Data Science Academic Resource Kit

For UC Berkeley Instructors

The Division of Data Sciences's Academic Resource Kit (ARK) for Instructors seeks to give instructors the ability to create and deploy educational materials in a variety of classes.  The Division supports instructors in learning and incorporating data science approaches and teaching tools. We offer periodic workshops,   summer trainings, and resources for course development. 

Program Overview

Building from the freshman level, the Division of Data Sciences supports an open, interdisciplinary curriculum that stretches across campus and provides a foundation for Berkeley undergraduates of all majors to engage capably and critically with data. The Foundations of Data Science class (Data 8) is currently serving over 4,000 students per year across over 70 majors and fulfills statistics requirements in 90 percent of the majors that have one. More than 30 entry-level “connector” courses have been created by instructors in disciplines from humanities to engineering.  Over 40 classes have deployed Data Science Modules adapted to enrich existingn classes.  Instructors in many departments are now developing advanced courses in order to serve their existing majors, and to integrate with the major offered through the Division of Data Sciences.

Workshops & Resources

The Division offers a variety of opportunities to support instructors in learning and incorporating data science approaches, including workshops and programs to help develop course resources.

More information about workshops offered: https://data.berkeley.edu/news/data-science-education-opportunities

Continuing Opportunities

Data Science Modules - Request Development Support

Data science modules are short explorations that give students the opportunity to work hands-on with a dataset relevant to your course and receive instruction on the principles of data analysis, statistics, and computing. Modules vary widely and are customized based on each instructor’s objectives and the type of course, ranging in length from one to two lectures to multiple-session workshops culminating in a data-centered project. The Data Science Education Program provides assistance to instructors interested in adding data science modules to their existing classes, through student developer teams that partner closely with you to develop materials.  A recent article and video explain how modules are currently being deployed.

For more information visit: https://data.berkeley.edu/education/courses/modules

Module Support Request Form: https://goo.gl/zRxVm7(link is external)

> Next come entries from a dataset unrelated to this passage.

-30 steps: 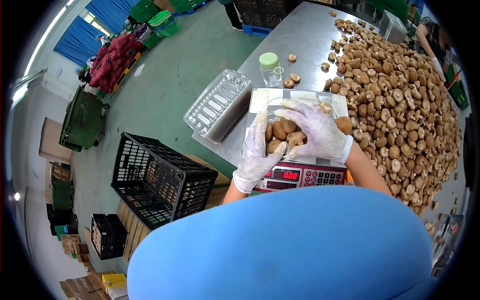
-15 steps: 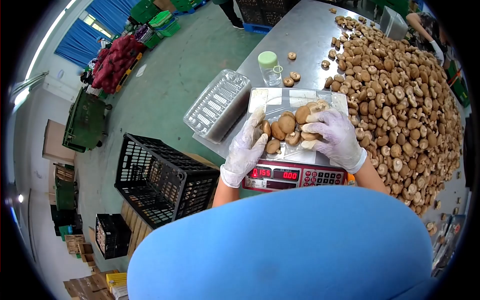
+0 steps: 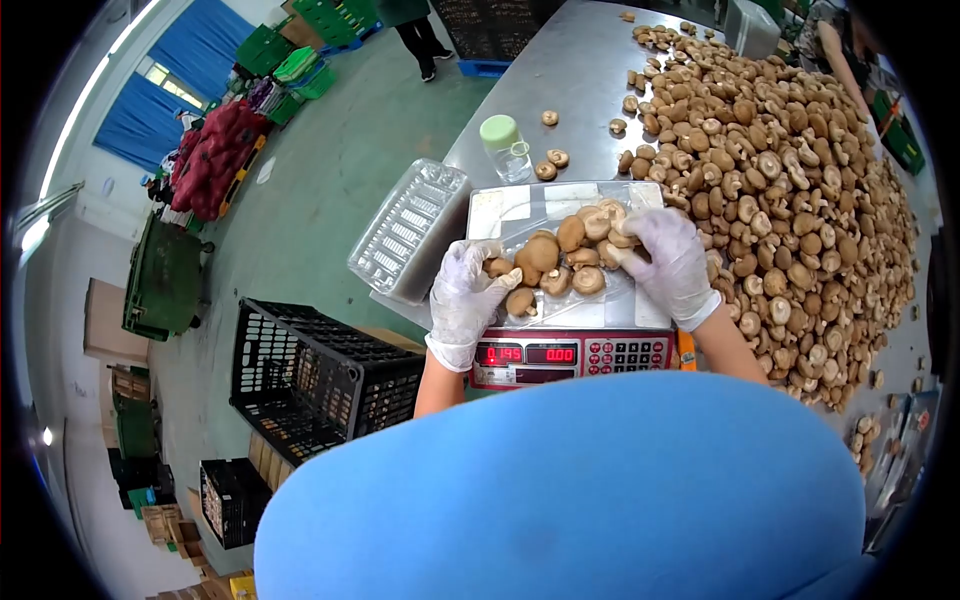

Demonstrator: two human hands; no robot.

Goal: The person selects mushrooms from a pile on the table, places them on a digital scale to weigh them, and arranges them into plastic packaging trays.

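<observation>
Brown shiitake mushrooms (image 3: 541, 252) lie in a row in a clear plastic tray (image 3: 561, 305) on the plate of a weighing scale (image 3: 641, 300). My left hand (image 3: 465, 300), in a whitish glove, is at the row's left end, thumb and fingers closed around a mushroom (image 3: 498, 267). At the right end, my right hand (image 3: 672, 262), gloved too, has its thumb and fingers around mushrooms; part of its grip is hidden. The scale's red display (image 3: 502, 354) appears to read 0.195.
A big mushroom heap (image 3: 790, 220) covers the table's right side. Stacked clear trays (image 3: 410, 235) stand left of the scale, a green-lidded jar (image 3: 506, 150) behind it. A black crate (image 3: 320, 375) is at lower left. Another person's arm (image 3: 845, 70) reaches in at far right.
The view has shifted, so the table things sit further left. My left thumb and fingers have closed in on the end mushroom. The display has gone from about 0.155 to 0.195.
</observation>
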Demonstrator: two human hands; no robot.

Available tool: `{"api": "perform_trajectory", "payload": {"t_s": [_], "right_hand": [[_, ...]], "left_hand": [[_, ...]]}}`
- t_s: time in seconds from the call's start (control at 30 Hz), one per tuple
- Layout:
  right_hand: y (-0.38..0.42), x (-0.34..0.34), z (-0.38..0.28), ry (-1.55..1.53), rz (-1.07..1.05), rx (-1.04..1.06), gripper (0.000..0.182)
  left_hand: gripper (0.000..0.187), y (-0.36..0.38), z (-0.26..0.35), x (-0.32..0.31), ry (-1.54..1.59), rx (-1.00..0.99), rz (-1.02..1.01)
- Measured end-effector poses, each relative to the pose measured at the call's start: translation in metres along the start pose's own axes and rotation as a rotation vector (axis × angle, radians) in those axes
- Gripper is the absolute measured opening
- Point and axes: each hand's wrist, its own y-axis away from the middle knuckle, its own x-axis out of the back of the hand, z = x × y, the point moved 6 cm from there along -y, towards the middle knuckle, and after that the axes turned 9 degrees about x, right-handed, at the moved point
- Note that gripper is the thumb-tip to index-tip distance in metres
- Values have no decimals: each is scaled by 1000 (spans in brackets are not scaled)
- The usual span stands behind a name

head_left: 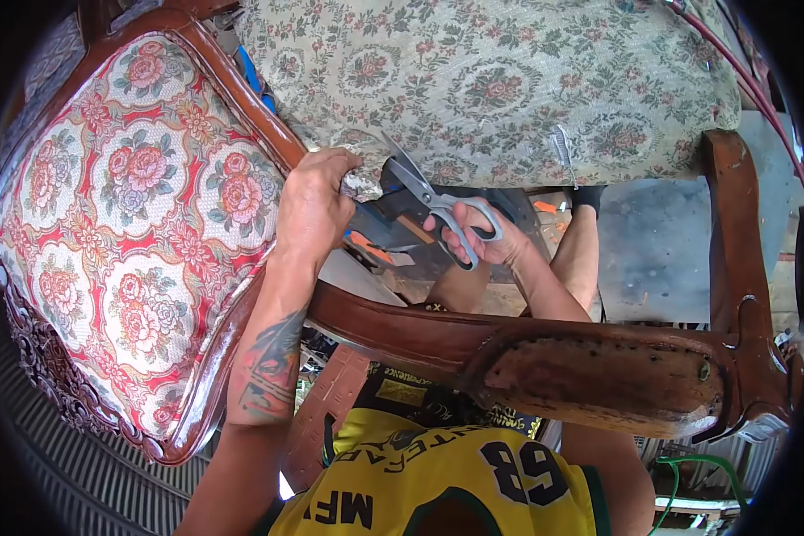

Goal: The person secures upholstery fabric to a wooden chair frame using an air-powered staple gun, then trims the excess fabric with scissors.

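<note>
My right hand (pixel 487 234) has its fingers through the grey handles of a pair of scissors (pixel 429 198). The blades stand apart and point up and left, by the front edge of the floral seat fabric (pixel 500 89). My left hand (pixel 317 195) is closed on the corner of that fabric, beside the wooden frame. A frayed, torn patch (pixel 362 181) of the fabric shows just right of my left fingers. On the left, the chair's backrest (pixel 138 179) is covered in red and white rose-patterned cloth.
A wooden armrest rail (pixel 393 326) crosses between my body and the seat, with a bare worn arm pad (pixel 607 375) at its right. A wooden post (pixel 737 232) rises at the right. A red hose (pixel 741 80) runs along the upper right, and a green cord (pixel 688 464) lies lower right.
</note>
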Motion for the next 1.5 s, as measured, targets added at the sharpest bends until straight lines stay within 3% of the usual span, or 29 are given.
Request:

Proposals for Data Science Connector Courses (Fall or Spring)

Students in Data 8 learn computational and statistical concepts from a variety of examples spanning a broad range of disciplines. Connector courses (2, 3, or 4 units, often numbered 88) are designed to build on students’ analytical knowledge from Data 8 in connection to their own interests in a specific field. Connectors can be housed in a department, cross-listed in multiple programs, or piloted as a L&S course. The Data Science Education Program seeks to broaden the suite of connector offerings available to students and increase the potential to integrate data science into existing curricula. DSEP is able to provide a range of technical, pedagogical, financial, and community-building support to you in piloting a course, as well as computer lab space and lab assistants.

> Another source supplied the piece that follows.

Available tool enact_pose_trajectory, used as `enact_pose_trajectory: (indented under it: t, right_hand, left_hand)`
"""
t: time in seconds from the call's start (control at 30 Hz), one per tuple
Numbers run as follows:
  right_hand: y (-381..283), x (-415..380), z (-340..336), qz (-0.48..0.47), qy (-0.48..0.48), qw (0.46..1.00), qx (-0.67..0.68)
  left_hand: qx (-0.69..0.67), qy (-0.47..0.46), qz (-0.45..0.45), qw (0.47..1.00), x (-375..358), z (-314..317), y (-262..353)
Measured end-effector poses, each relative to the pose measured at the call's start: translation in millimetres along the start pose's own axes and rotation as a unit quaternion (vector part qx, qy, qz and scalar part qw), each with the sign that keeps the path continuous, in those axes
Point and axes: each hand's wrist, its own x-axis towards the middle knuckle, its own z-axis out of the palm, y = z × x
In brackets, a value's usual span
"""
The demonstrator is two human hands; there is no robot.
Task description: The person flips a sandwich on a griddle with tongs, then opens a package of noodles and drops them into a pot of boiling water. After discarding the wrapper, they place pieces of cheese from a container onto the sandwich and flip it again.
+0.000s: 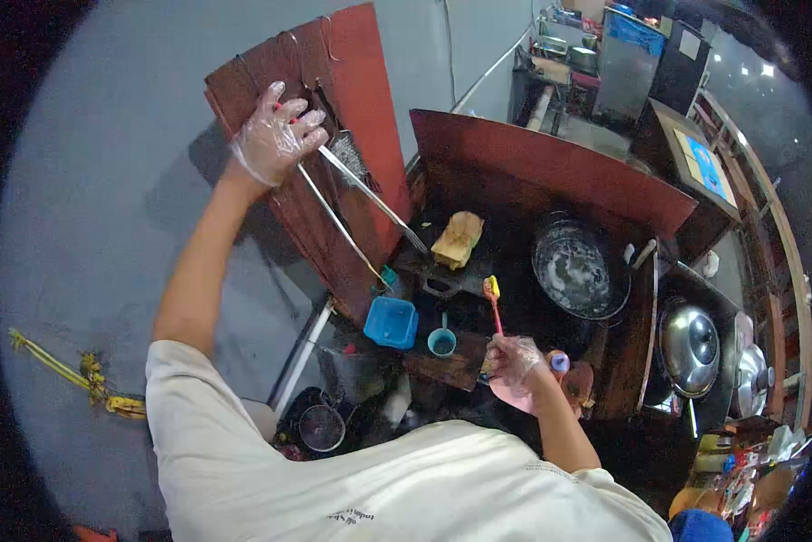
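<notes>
My left hand [279, 135], in a clear plastic glove, is raised against a red-brown board [370, 54]. Its fingers are curled at the top of long metal tongs [352, 181], whose two legs hang down spread apart. Beside those fingers a dark utensil with a mesh-like grey part [347, 154] hangs on the board. My right hand [514, 357], gloved too, grips a red-handled brush [495, 303] with its yellow-and-red head upward. Beyond the brush a yellowish-brown block [458, 239], perhaps bread, lies on the dark stove surface. A pink round thing [511, 395] is partly hidden below my right hand.
A wok [580, 266] with whitish foamy contents stands right of the block. Nearer are a blue tub [390, 322] and a light-blue mug [442, 341]. A red-brown panel [559, 167] rises behind the stove. Domed metal lids [690, 348] are at the right, a strainer [322, 426] below left.
</notes>
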Motion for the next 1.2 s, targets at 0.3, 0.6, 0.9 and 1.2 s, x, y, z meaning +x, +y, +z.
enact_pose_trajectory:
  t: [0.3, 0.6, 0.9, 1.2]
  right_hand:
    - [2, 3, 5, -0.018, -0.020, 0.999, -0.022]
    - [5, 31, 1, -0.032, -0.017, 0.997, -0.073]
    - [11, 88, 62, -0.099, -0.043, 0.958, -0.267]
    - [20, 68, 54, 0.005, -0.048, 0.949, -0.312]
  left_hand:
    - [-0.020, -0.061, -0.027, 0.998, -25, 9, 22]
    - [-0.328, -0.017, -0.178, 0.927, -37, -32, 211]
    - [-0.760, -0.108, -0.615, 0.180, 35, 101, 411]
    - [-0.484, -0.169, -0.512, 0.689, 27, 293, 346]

For more information visit: https://data.berkeley.edu/education/connectors

Connector interest form: (link is external)https://goo.gl/s9EkN4(link is external)

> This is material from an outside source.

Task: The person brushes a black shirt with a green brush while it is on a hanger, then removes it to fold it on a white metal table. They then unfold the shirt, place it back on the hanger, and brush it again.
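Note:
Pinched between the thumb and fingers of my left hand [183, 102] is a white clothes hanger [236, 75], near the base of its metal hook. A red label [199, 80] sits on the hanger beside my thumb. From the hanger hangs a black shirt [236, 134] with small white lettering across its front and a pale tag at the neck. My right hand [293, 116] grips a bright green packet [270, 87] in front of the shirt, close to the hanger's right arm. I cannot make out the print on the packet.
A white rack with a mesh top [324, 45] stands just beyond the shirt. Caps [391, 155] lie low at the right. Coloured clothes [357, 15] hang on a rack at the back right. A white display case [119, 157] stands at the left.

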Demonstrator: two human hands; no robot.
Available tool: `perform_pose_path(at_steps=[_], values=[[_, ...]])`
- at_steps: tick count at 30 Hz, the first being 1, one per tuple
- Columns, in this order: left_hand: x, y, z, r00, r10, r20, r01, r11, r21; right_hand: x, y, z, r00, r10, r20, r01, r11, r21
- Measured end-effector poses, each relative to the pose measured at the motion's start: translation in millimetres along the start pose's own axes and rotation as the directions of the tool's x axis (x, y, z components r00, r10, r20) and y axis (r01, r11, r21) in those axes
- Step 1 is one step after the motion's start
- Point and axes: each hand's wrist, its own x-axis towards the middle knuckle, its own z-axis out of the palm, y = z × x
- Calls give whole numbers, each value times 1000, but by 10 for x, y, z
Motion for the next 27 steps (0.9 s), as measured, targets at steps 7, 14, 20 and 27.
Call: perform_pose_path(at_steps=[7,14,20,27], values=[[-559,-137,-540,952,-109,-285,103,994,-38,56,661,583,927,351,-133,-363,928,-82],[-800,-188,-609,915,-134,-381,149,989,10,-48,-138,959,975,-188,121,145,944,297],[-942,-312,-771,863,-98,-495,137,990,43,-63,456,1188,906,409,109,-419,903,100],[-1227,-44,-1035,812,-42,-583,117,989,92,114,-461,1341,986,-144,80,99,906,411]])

Data 8: Foundations of Data Science

Data 8 (data8.org)(link is external) is the flagship introductory Data Science class at UC Berkeley and is currently fully enrolled at more than 1,200 students every semester.  The vision for the course is to combine teaching computational thinking and statistics, to modernize statistical instruction to center on statistical inference, and to be accessible to a broad range of students, including by eliminating requirements such as calculus, linear algebra, and introductory programming.  Both programming and statistics are taught through Jupyter notebooks running Python.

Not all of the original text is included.